One of Budker’s former postdoctoral fellows, Andrey Jarmola, who is advising the QubeSat team, points out that the team’s attempt to demonstrate the diamond gyroscope in a satellite is ambitious. He and his colleagues are only now showing that the diamond gyroscope — what he called a nuclear magnetic resonance gyroscope — works in the lab.
But the stability and sensitivity of diamond gyroscopes promise to be better than those of the standard MEMS (microelectromechanical systems) gyroscopes in our cellphones, automobile airbag sensors and image stabilizers in cameras. And unlike other sensitive gyroscopes, diamond gyroscopes can be miniaturized and use less power.
“The number of applications of gyroscopes is just enormous. They are used in all mobile devices and for navigation for both the military and industry. It is a huge market,” Jarmola said, noting that he has invited some of the team members to work on the project in the lab in UC Berkeley’s physics department. “The students are very enthusiastic, and I really like consulting them and the idea of working with them in the future.”
Enthusiasm, dedication and ambition are hallmarks of the QubeSat team and the other STAC teams, which are working on high altitude balloon, microgravity and artificial intelligence lunar rover experiments.
“The reason why STAC exists is because there is no aerospace department on campus,” said Kӧttering, who is among many students and faculty lobbying UC Berkeley to create such a department. “There is no major or minor, so we try and act as a community in a place where all the students interested in aerospace can come, get involved, actually get hands on project experience, get their project hopefully flown or launched and also really develop those skills.”
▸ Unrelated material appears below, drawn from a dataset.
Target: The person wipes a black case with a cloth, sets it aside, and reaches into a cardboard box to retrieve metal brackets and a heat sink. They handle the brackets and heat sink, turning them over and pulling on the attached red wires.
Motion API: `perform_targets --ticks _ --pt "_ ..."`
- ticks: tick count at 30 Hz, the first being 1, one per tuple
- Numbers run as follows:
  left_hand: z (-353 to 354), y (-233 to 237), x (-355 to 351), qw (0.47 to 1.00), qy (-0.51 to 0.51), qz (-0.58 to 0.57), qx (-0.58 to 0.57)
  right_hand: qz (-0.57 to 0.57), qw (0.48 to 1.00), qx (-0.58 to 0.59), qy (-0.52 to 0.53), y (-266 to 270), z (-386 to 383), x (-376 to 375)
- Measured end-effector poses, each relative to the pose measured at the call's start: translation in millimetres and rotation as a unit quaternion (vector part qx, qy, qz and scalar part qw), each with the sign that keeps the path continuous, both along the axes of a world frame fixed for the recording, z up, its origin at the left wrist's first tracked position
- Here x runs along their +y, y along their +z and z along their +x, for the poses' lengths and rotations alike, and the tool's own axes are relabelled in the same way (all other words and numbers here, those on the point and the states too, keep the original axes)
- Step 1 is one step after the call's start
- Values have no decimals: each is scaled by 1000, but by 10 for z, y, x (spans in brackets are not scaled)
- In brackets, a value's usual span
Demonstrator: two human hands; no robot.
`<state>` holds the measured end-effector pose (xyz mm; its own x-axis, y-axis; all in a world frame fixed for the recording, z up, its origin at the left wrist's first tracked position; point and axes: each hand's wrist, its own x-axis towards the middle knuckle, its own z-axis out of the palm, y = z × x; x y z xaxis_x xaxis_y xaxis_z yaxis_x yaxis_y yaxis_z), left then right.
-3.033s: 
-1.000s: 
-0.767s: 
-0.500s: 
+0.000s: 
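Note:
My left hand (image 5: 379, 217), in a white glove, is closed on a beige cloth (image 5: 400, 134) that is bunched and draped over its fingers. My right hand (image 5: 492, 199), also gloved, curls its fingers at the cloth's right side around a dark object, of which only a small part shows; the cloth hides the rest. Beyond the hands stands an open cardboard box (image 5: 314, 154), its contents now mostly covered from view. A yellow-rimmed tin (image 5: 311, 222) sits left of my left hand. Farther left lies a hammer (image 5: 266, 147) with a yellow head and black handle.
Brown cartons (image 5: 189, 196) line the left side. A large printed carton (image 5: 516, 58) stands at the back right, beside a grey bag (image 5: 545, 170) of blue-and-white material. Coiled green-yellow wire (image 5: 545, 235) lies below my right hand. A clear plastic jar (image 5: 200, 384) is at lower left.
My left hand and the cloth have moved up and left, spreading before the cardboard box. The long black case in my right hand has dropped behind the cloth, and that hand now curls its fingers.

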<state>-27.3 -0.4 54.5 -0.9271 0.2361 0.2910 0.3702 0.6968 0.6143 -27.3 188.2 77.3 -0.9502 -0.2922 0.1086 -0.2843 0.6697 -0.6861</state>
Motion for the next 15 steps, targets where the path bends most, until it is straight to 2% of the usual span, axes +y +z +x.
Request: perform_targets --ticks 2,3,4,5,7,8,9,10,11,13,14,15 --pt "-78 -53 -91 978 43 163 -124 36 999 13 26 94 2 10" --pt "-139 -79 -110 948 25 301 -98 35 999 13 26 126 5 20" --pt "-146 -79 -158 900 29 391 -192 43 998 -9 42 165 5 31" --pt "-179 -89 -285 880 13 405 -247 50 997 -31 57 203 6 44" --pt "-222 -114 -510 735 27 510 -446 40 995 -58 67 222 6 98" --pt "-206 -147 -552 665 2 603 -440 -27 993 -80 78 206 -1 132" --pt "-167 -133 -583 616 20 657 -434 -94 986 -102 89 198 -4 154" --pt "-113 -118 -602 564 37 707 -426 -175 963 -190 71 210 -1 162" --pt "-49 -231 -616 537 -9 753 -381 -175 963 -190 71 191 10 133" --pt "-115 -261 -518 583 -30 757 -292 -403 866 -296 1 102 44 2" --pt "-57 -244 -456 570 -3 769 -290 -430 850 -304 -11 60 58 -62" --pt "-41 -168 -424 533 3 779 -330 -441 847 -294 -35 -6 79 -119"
And this group on campus is passionate about making space accessible to all — it’s the goal of the growing NewSpace movement — including future undergraduates in fields such as science, technology, math and engineering (STEM).
“QubeSat’s secondary goal is to increase the accessibility of space and to inspire STEM education. The QubeSat team and the larger STAC community hope to introduce high school and college students to our work though community outreach in the East Bay, giving them the support and inspiration to pursue microsatellite projects and careers in the burgeoning NewSpace era,” Kӧttering said.